Acte 4: La spontanéité 100-103

Si fragile, tellement discrète,
l'écouter poindre en voisine vibrante
de l'intuition spinozienne:
la spontanéité du tao.

De soi-même, être ainsi. « Être conforme au modèle de la voie. » Conforme ?

Définition: « la spontanéité est un mécanisme naturel qui,

  • dans le flux constant,
  • dans une dynamique souple & ininterrompue,

se déroule sans entraves. » Ce mécanisme est de l'ordre de la résonance. Il consiste à entrer « en résonance avec les choses. »

Cette spontanéité est source

  • d'efficacité maximale grâce à « l'adéquation entre la situation & la réponse fournie, par une action spécifique ayant sa juste place dans un ensemble de corrélations. » 100;
  • « d'une énergie indéterminée en nous ». 101

La chapitre 64 dit que le sage « fait en sorte d'assister la spontanéité naturelle des dix milles êtres & n'ose pas interférer. » 101 Le chapitre 23: « Celui qui est silencieux dans ses paroles est spontané. » Être silencieuse dans ses paroles, c'est être spontanée.

La spontanéité n'est pas retour à l'état sauvage; elle consiste en une expérience intérieure. Elle laisse les choses advenir. « Grâce à la spontanéité, la bonne fortune vient en réponse comme l'ombre & l'écho. ... Le spontané est lié à l'écoute. » 102-3


« Le caractère chinois que l'on traduit par esprit désigne aussi le coeur, l'organe. » 128

Le qi, ce souffle-énergie, est un élément charnière entre le coeur & l'esprit.

« Si les actes sont inconsidérés, le souflle de l'harmonie quittant le centre, le corps & les os deviennent chaque jour plus raides. » 128

Le corps avertit bien le soi quand un acte est dysharmonique, quand il rompt l'harmonie créée par le coeur-esprit se concentrant sur l'un. « Quand le souffle emplit l'intérieur, le corps devient souple. » 128

« Les émotions-sentiments sont l'expression naturelle de la vie.
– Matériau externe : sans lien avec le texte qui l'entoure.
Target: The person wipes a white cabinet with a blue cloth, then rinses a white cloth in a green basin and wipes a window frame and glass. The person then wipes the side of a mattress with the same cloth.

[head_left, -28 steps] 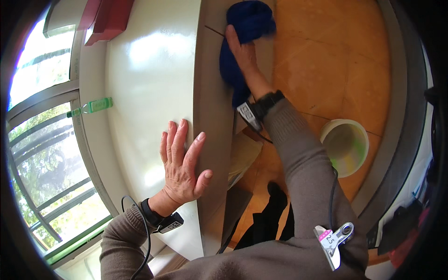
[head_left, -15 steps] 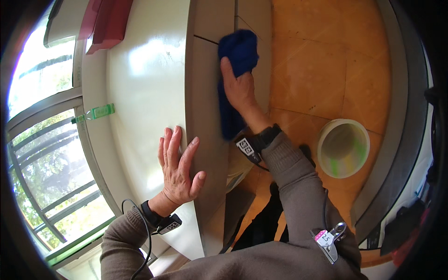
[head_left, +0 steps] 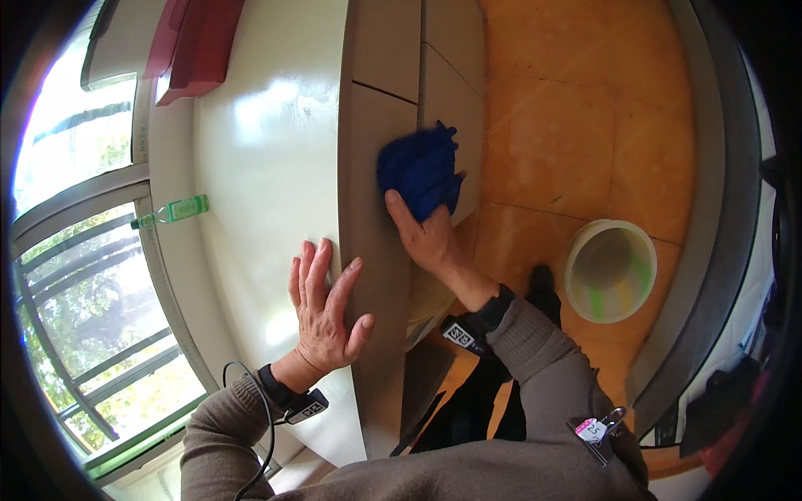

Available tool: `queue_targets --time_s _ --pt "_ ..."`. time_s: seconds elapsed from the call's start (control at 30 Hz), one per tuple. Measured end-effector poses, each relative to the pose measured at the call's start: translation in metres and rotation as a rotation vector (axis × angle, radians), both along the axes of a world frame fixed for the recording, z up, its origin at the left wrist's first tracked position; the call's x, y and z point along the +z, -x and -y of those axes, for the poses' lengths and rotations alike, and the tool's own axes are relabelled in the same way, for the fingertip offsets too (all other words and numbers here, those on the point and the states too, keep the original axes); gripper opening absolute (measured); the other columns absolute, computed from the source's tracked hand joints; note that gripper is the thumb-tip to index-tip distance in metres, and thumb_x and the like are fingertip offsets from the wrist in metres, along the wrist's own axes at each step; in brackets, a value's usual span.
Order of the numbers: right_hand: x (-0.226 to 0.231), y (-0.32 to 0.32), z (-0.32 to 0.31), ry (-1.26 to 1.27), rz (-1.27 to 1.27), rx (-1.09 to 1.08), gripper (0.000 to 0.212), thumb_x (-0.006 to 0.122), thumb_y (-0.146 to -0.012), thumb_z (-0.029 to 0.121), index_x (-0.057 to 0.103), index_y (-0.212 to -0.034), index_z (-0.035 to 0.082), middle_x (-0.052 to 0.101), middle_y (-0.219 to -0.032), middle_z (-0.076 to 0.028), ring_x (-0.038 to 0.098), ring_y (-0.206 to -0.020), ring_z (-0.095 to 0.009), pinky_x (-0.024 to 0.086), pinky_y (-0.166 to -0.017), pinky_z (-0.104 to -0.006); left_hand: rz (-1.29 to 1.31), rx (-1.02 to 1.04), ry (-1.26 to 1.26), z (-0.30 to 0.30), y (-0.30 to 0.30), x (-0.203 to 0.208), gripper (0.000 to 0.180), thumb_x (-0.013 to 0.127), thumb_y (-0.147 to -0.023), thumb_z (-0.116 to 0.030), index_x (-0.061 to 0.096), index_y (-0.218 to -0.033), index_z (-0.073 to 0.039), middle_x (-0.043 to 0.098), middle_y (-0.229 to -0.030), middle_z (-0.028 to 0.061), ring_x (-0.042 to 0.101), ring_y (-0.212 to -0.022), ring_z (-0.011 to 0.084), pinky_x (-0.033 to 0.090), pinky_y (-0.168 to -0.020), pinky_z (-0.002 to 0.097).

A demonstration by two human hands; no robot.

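A crumpled blue cloth (head_left: 418, 171) is held by the right hand (head_left: 432, 242) against the flat-fronted cabinet (head_left: 384, 54); on the glossy counter (head_left: 259, 179) the left hand (head_left: 324, 324) is spread wide.

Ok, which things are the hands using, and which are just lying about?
In use:
blue cloth, in the right hand
white counter, under the left hand
cabinet front, behind the cloth

Just about:
green bottle
red box
white bucket, maybe used too
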State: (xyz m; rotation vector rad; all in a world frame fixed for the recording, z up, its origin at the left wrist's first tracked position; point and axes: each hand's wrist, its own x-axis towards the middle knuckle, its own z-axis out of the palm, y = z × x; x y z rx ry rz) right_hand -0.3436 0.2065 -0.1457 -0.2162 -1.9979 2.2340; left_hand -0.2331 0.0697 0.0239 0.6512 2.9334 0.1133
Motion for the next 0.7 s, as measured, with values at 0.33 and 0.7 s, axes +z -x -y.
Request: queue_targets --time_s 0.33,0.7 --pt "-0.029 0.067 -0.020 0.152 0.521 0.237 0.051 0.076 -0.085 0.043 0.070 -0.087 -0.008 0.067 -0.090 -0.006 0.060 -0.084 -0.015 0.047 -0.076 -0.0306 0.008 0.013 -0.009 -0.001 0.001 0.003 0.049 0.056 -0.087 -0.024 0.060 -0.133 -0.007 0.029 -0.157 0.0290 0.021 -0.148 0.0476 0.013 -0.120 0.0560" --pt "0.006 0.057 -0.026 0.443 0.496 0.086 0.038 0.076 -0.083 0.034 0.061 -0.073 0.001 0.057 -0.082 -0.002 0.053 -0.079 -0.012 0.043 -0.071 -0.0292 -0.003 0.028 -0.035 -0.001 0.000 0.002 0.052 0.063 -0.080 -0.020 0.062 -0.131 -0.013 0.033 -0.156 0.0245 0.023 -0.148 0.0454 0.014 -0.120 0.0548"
Ils sont condamnés dans la mesure où ils font perdre à l'individu sa modération. » 130 Donc, conserver en ± toutes circonstances sa modération conserve au souffle-énergie sa fluidité intra-corporelle. La modération est une forme de maitrise de soi. Elle dépend

  • du degré d'assagissement intérieur,
  • de la part de sagesse que l'humain talentueux parvient à maintenir en son coeur-esprit.

Cette aventure au long cours que constitue le parcours d'une vie s'appréhende en bref dans ce parcours récent: Intégrer le flux, Les organes de l'ombre, Dégager les axes, Une respiration méditative à l'équinoxe des souffles, Rhizomes, Vacuités, Françoise Bonardel; mais aussi Lilian Silburn & Catherine Despeux comme ouvreuses, l'une pour l'Inde & le tantrisme pour la première & la Chine du taoïsme zen pour la seconde.